The Polish central bank will kick off the slew of September central bank meetings. We and markets project an unchanged rate decision at 5.75%.
Overseas, Bank of Canada will also announce their key policy rate, where we expect a rate cut of 25bp, bringing its policy rate to 4.25% – in line with markets.
Overnight, we get Japanese July wage data, which will reflect the strength of the spring pay increases. The details in the wage data will be key for the inflation outlook and important for the Bank of Japan’s decision making in H2.
In the US, the ISM manufacturing PMI for August printed slightly weaker than expected at 47.2 (cons: 47.5). The details were even less optimistic, with the order-inventory balance plunging into contraction (in line with PMIs released earlier) which tends to be a negative leading signal for manufacturing production. Price and employment indices climbed higher, but it should be noted that the realized employment growth in the manufacturing sector has remained weak, and goods prices have continued to record deflation over the past few months.
In Switzerland, a batch of data was released. Headline inflation for August was lower than expected at 1.1% (cons: 1.2%) while core remained steady at 1.1% (cons: 1.1%), implying that Q3 inflation is set to print markedly lower than the SNB’s latest forecast at 1.5%. Additionally, monthly momentum crept lower in both headline and core. GDP for Q2 came in at 0.5% q/q (adjusted for sporting events), aligning with expectations.

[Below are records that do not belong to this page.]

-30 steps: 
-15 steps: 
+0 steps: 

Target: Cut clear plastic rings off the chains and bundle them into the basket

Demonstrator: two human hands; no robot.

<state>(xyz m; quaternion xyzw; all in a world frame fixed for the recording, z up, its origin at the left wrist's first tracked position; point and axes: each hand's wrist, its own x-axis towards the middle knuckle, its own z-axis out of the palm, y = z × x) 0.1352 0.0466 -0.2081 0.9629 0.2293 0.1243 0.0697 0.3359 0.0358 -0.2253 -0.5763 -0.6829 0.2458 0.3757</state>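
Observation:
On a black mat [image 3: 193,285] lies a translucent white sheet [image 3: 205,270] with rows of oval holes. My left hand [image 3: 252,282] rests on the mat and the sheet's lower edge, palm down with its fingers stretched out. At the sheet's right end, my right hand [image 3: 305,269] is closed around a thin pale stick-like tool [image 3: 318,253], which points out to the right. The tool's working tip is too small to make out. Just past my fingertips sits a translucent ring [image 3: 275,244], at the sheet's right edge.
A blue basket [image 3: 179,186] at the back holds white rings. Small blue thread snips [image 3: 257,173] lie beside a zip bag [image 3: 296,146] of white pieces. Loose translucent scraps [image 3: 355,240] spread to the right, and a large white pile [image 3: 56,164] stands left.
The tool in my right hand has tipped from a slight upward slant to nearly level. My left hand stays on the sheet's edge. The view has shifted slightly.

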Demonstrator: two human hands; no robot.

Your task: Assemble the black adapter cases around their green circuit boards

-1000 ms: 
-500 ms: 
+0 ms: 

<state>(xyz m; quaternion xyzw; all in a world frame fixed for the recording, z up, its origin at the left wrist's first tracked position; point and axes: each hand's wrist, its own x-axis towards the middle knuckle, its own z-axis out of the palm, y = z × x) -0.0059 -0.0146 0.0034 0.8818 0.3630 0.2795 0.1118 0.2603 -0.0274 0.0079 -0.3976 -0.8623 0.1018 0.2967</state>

On the commodities front, oil prices tumbled some 4%, nearing their lowest level since early 2024. Several factors contributed to the downtick, including souring global risk sentiment, a stronger USD and concerns regarding the planned OPEC+ output raises next month. Additionally, Bloomberg reported that a deal is close to resolving the dispute halting Libyan oil activities, with exports and production being curtailed early this week amid an ongoing rift between rival political factions over control of the central bank and oil revenue.

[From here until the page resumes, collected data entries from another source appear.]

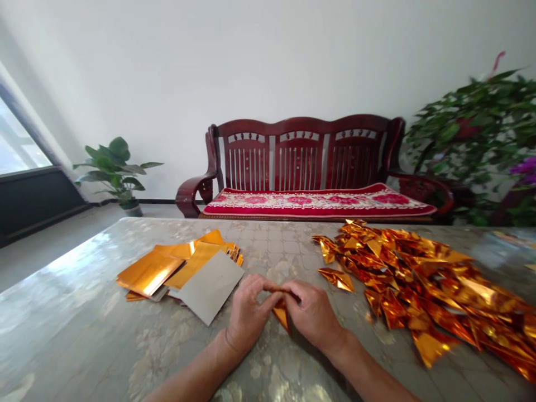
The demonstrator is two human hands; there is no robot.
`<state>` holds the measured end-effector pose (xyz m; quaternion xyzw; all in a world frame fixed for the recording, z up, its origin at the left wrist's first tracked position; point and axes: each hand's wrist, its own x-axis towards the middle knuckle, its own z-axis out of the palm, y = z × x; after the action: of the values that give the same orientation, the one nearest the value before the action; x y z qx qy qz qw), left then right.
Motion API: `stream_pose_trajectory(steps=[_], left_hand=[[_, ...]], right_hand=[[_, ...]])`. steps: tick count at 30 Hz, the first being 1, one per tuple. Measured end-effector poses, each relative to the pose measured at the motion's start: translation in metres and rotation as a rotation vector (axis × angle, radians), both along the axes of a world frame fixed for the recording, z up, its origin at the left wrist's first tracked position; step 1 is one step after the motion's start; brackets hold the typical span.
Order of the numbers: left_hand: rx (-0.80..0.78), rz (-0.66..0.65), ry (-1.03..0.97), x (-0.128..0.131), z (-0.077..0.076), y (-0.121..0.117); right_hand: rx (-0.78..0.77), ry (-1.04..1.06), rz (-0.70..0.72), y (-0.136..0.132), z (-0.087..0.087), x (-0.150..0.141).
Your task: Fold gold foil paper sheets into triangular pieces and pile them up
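1. Grey, glossy, floral-patterned worktop, beneath the left grip and right grip.
2. Dark red, slatted wooden bench, beyond both grips.
3. Heap of folded, shiny orange-gold foil pieces, right of the right grip.
4. Flat gold-and-grey square sheets, left of the left grip.
5. Small folded orange-gold foil piece, between the grips, pinched by both at its upper edge.
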<state>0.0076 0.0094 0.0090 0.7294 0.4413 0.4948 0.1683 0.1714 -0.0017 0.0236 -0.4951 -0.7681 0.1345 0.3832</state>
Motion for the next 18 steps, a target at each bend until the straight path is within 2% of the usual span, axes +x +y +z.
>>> stream_pose_trajectory(steps=[6,12,14,18], left_hand=[[-0.09,0.0,-0.034,0.003,0.002,-0.003],[-0.245,0.061,-0.179,0.006,0.005,-0.001],[-0.343,0.018,-0.282,0.006,0.006,0.001],[-0.605,-0.171,-0.497,0.004,0.001,0.008]], right_hand=[[0.027,-0.11,0.004,0.0,0.002,0.001],[0.005,-0.058,-0.051,-0.001,0.003,-0.004],[-0.006,-0.031,-0.056,-0.001,0.003,-0.005],[-0.005,-0.036,-0.028,0.003,0.001,-0.001]])
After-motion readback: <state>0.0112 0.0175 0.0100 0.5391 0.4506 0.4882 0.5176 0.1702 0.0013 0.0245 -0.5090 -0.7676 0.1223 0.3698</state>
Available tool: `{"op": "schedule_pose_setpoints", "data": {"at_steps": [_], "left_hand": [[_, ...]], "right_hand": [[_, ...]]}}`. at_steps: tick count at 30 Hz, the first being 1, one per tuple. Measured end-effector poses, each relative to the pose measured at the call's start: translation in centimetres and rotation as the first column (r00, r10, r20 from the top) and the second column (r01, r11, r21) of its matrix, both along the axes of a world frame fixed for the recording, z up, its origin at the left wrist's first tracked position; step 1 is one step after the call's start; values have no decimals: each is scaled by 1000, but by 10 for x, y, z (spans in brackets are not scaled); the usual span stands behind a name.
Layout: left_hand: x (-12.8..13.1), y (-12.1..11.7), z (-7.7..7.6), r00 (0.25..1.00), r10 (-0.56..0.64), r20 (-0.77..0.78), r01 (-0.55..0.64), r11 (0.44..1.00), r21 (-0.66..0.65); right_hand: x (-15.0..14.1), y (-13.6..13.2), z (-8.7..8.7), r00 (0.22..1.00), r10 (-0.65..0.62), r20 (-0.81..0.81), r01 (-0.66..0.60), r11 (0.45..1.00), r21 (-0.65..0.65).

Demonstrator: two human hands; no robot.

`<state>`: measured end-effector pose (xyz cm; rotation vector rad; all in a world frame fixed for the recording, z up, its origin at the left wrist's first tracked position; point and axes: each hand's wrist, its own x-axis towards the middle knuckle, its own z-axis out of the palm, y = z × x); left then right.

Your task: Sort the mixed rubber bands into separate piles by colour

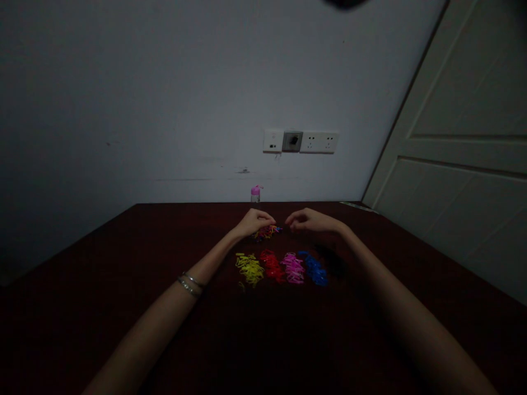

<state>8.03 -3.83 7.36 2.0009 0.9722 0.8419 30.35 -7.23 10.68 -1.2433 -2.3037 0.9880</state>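
My left hand [257, 222] is over a mixed pile of small coloured pieces [267, 233], its thumb and fingers pinched together at the pile's far edge. The pieces look like paper clips; anything in the pinch is too small to make out. Just right of the pile, my right hand [310, 220] hangs with bent fingers drawn toward the thumb, and whatever is between the tips cannot be seen. Closer to me lie four sorted heaps in a row: yellow [250, 270], red [272, 266], pink [293, 268] and blue [316, 270].
A small bottle with a pink cap [256, 192] stands at the back of the dark red table [102, 274], near the wall. Sockets [319, 142] are set in the wall. A dark object [331, 260] lies right of the blue heap. A pale door [461, 148] is at the right.
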Motion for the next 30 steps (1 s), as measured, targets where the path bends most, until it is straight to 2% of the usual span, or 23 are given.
{"op": "schedule_pose_setpoints", "data": {"at_steps": [6,12,19,23,26,30], "left_hand": [[12,-16,8,991,26,131,-9,991,-130],[16,-21,11,983,67,172,-40,986,-159],[15,-19,9,979,14,204,20,987,-161],[6,-5,-3,996,-18,91,30,991,-134],[-3,6,-17,993,-67,-95,61,996,-60],[-12,12,-27,918,-95,-385,132,989,72]], "right_hand": [[-9,-8,7,998,20,-55,-22,999,-32],[-15,-14,13,998,49,-40,-48,999,22],[-12,-14,14,1000,13,-13,-12,997,76],[-4,-8,10,1000,-12,-3,12,995,104],[7,-1,2,997,-64,34,59,990,125],[27,6,-11,984,-122,133,98,979,179]]}}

Equities: Global equities declined by 1.5% yesterday in a full-blown, classic risk-off session, marked by significant cyclical underperformance driven by sectors such as tech, growth, and momentum. In contrast, minimum volatility stocks experienced one of their best days this year in relative terms, with true defensive industries ending higher in the US. Yields were lower across the curve, predominantly driven by the long end. The VIX saw a 5-point jump as equities consistently drifted lower throughout the session, closing near day lows. We term this classic risk-off due to the correlations observed across various asset classes, including the negative bond/equity correlation, driven by concerns over growth and demand rather than inflation.

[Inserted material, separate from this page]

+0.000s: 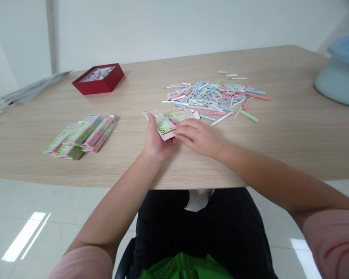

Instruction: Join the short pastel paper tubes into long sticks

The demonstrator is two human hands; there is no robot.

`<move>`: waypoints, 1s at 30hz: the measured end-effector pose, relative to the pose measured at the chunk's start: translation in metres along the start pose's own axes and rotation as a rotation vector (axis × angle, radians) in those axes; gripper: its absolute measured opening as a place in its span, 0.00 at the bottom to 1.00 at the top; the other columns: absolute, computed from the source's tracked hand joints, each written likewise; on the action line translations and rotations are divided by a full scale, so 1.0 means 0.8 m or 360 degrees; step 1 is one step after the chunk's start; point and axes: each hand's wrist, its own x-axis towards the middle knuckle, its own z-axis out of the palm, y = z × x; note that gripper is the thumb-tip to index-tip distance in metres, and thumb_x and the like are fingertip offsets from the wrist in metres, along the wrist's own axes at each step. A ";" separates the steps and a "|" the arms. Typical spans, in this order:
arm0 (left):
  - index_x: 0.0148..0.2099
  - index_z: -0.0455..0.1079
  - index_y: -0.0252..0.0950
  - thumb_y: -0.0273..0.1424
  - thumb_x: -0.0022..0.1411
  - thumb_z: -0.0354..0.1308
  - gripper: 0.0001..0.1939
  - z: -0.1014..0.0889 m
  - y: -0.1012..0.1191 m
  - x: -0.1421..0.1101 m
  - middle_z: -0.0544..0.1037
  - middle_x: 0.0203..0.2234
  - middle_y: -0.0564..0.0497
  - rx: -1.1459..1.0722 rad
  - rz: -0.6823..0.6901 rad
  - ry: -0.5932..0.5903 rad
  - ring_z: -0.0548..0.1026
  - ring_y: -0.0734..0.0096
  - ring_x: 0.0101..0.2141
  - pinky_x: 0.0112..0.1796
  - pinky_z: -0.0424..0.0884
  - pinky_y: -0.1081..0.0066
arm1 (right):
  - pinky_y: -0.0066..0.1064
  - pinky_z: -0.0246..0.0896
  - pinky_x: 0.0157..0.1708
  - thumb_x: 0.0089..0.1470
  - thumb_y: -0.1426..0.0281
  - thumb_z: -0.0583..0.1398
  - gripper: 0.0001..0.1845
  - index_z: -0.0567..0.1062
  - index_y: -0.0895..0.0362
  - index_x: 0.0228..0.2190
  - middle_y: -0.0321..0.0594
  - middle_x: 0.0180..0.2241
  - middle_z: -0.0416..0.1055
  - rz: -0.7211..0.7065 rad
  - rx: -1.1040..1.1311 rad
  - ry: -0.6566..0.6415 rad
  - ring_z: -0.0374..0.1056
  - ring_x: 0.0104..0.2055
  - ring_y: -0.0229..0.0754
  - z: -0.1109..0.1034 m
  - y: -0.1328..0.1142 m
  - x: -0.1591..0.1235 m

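Note:
My left hand [155,140] grips a flat pink and green paper box [162,123] printed with a 5, holding it just above the wooden table [293,128]. My right hand [198,136] has its fingers curled against the box's right end, near the open flap. Another like box [182,114] lies on the table just behind the held one. A heap of several thin pastel sticks [213,97] is spread out beyond my hands, to the right.
A pile of several closed pink and green boxes [80,135] lies at the left. A red open box [99,78] stands at the back left. A pale blue rounded object [341,73] sits at the far right. Grey sheets [31,90] lie at the far left.

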 end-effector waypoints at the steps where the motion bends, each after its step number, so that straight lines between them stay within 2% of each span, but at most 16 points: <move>1: 0.42 0.76 0.38 0.66 0.69 0.41 0.38 0.000 0.000 0.000 0.82 0.32 0.44 0.0020 0.0002 0.0010 0.83 0.60 0.35 0.26 0.78 0.69 | 0.49 0.65 0.59 0.70 0.68 0.57 0.12 0.80 0.49 0.48 0.43 0.51 0.76 -0.0014 -0.0012 0.0011 0.70 0.55 0.51 0.000 0.001 0.000; 7: 0.40 0.76 0.39 0.67 0.68 0.40 0.39 0.000 -0.001 0.001 0.81 0.30 0.45 0.0057 -0.0001 -0.0004 0.82 0.65 0.31 0.24 0.76 0.71 | 0.45 0.67 0.55 0.71 0.69 0.55 0.13 0.80 0.52 0.48 0.45 0.49 0.75 -0.0111 -0.0005 0.0076 0.71 0.53 0.49 0.003 0.006 0.000; 12: 0.42 0.77 0.39 0.65 0.69 0.41 0.38 0.002 -0.005 0.001 0.82 0.30 0.46 0.0029 0.0006 -0.0006 0.81 0.66 0.30 0.23 0.75 0.72 | 0.47 0.67 0.54 0.70 0.70 0.56 0.13 0.81 0.50 0.45 0.43 0.46 0.75 -0.0062 0.0064 -0.0006 0.70 0.51 0.49 0.003 0.008 0.002; 15: 0.45 0.77 0.39 0.65 0.69 0.43 0.37 0.004 -0.008 0.000 0.82 0.31 0.45 0.0076 0.0021 -0.0018 0.81 0.66 0.30 0.23 0.75 0.73 | 0.46 0.66 0.53 0.68 0.71 0.57 0.11 0.80 0.49 0.43 0.42 0.45 0.75 0.0016 0.0137 0.0023 0.70 0.51 0.49 0.004 0.008 0.001; 18: 0.46 0.77 0.38 0.64 0.70 0.43 0.37 0.005 -0.011 -0.001 0.83 0.34 0.45 0.0104 -0.0014 -0.0050 0.81 0.66 0.30 0.24 0.75 0.73 | 0.43 0.69 0.49 0.65 0.68 0.62 0.05 0.78 0.51 0.43 0.42 0.44 0.73 0.0217 0.0225 0.0140 0.70 0.45 0.47 0.004 0.010 0.000; 20: 0.47 0.77 0.38 0.64 0.69 0.43 0.37 0.005 -0.011 -0.001 0.83 0.34 0.44 0.0113 -0.0046 -0.0059 0.81 0.65 0.30 0.24 0.75 0.72 | 0.42 0.70 0.47 0.63 0.67 0.65 0.09 0.76 0.51 0.45 0.43 0.46 0.72 0.0287 0.0254 0.0158 0.70 0.43 0.46 0.003 0.011 0.000; 25: 0.49 0.77 0.39 0.65 0.68 0.42 0.38 0.006 -0.011 -0.002 0.83 0.35 0.44 0.0099 -0.0067 -0.0065 0.83 0.62 0.32 0.24 0.75 0.71 | 0.47 0.66 0.56 0.66 0.67 0.61 0.07 0.77 0.50 0.46 0.44 0.49 0.73 0.0120 0.0204 -0.0005 0.69 0.54 0.50 -0.001 0.009 0.003; 30: 0.50 0.77 0.41 0.64 0.69 0.45 0.35 0.008 -0.017 -0.003 0.83 0.35 0.45 0.0160 -0.0061 -0.0083 0.83 0.61 0.33 0.23 0.73 0.72 | 0.46 0.67 0.53 0.66 0.61 0.63 0.09 0.77 0.52 0.42 0.44 0.45 0.72 0.0133 0.0135 -0.0028 0.69 0.51 0.51 0.001 0.002 0.004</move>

Yesterday market action revealed more about investors’ positioning and sentiment than the impact of a soft ISM number. In the US yesterday, Dow -1.5%, S&P 500 -2.1%, Nasdaq -3.3%, Russell 2000 -3.1%. Asian markets were sharply lower this morning, with cyclical leaders Japan, Taiwan, and South Korea all down more than 3%.
FI: Declining oil prices, affecting both the linkers and the nominal bonds, sent yields markedly lower from the early afternoon, with 10y German bunds ending 7bp lower at 2.27%. Markets added 5bp to ECB pricing by end 2025. Yesterday, ECB’s Simkus said that an October rate cut was quite unlikely. Markets are pricing 8bp for that meeting. The 2086 Austrian bond auction resulted in an outperformance relative to European peers in the long end. Today focus turns to the US JOLTS report as well as Villeroy is set to be on the wires (13:00 CET).
FX: Risk-off sentiment pushed the USD, JPY and CHF higher during yesterday’s session with a lower-than-expected Swiss CPI failing to prove a substantial headwind for the CHF. NOK and SEK were among the worst performers with EUR/NOK breaching the 11.80 mark. Oil prices plunged yesterday with risk sentiment, a stronger dollar and concerns over whether OPEC+ will proceed with planned output hike next month caused headwinds.